Spare a Thanksgiving Day thought for the starvation that made us mad, literally. Maternal malnourishment red-lined rates of insanity in Ireland and, I believe, may be responsible for the schizophrenia that struck my two sisters 130 years later.
Sounds far-fetched? Now comes a book that steamrolls all doubt about what happened on my mother’s side, arguing that the mental illness that was encouraged by the Great Irish Famine churned epigenetically through the generations for the next 150 years.
My sisters–whose onset of schizophrenia was triggered 130 years later, in the mid-1970s, five generations after my ancestors arrived in Boston in 1847, having fled what’s known to history as the Irish holocaust, the Great Hunger, An Gortar Mor–may be suffering from the epigenetic results of in-vitro starvation from those earlier, famine-ravaged generations.

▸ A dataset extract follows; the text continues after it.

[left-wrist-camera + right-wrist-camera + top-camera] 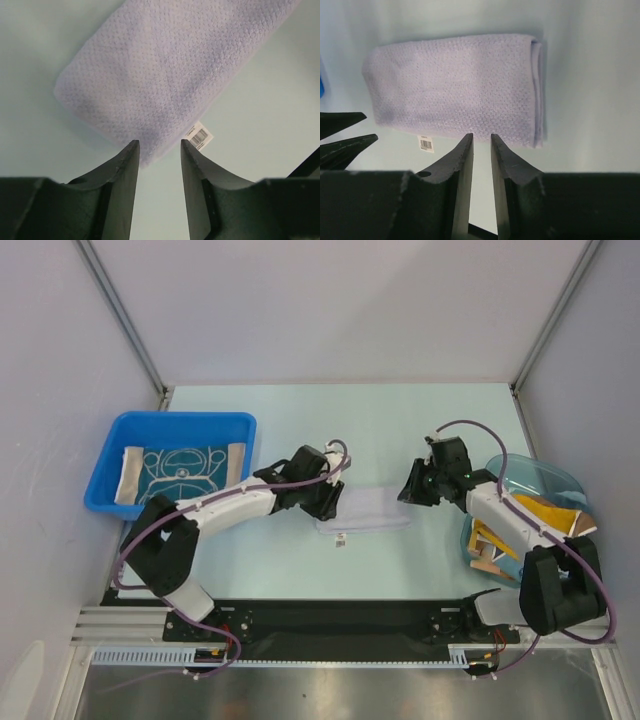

This was the takeaway of my memoirish 2008 book Stalking Irish Madness, so the rigorous academic work of Oonagh Walsh, who spoke last week in County Sligo, Ireland, about the release of her new book, Insanity, Power and Politics in Nineteenth Century Ireland: The Connaught District Lunatic Asylum, is a welcome reminder that famine packs a hidden mental illness sucker punch–and that yesterday’s masses are the makers of our genetic identities today.
I visited the asylum that is the topic of Walsh’s book. Known more casually as Ballinasloe, for where it sits, on the outskirts of a medium-sized town of colorfully painted shop fronts right across the Roscommon County line, the place remains a stubborn byword for stressed-out Irish mothers: “You’ll drive yer mudder to Ballinasloe,” is still heard, as ever, by Irish kids today.
History wasn’t that long ago in Ireland. I reached it by following a back-country route along the Suck River, through the Suck Valley Way, and to me that was the perfect location for a bedlam for what was known as Ireland’s peasant province, surrounded by five acres of marshy ground. Between the Suck River and the bog, escape was well-nigh impossible.
The history here is not pretty. While British lords and ladies feasted on venison, and exported Irish grain, nothing less than an organic holocaust was imposed on the Irish going mad in record numbers. What’s mind-bending is the notion that my family may still be feeling the medical trauma today.
While it’s no secret that the Great Irish Famine left its mark on the tiny island nation–a million died and a million emigrated–less well known is the hard data on what happens to subsequent generations of famine victims. Downstream generations are swept away in much greater numbers, with rates of psychosis more than doubling.
Walsh said at a Science Week event in Ireland’s County Sligo last week that severe malnutrition between 1845 and 1850 caused “epigenetic change” that surely boosted rates of mental illness in successive generations.
Epigenetics, which literally means “around the gene,” is the fascinating study of changes in gene expression: it gives us a glimpse of how “nurture” gets written into the “nature” of our DNA code.
While others have speculated about long spells of starvation having caused big population bulges of madness among the Irish on both sides of the Atlantic, we’ve had to view our history through the more modern epidemiological studies of famine in Holland and China.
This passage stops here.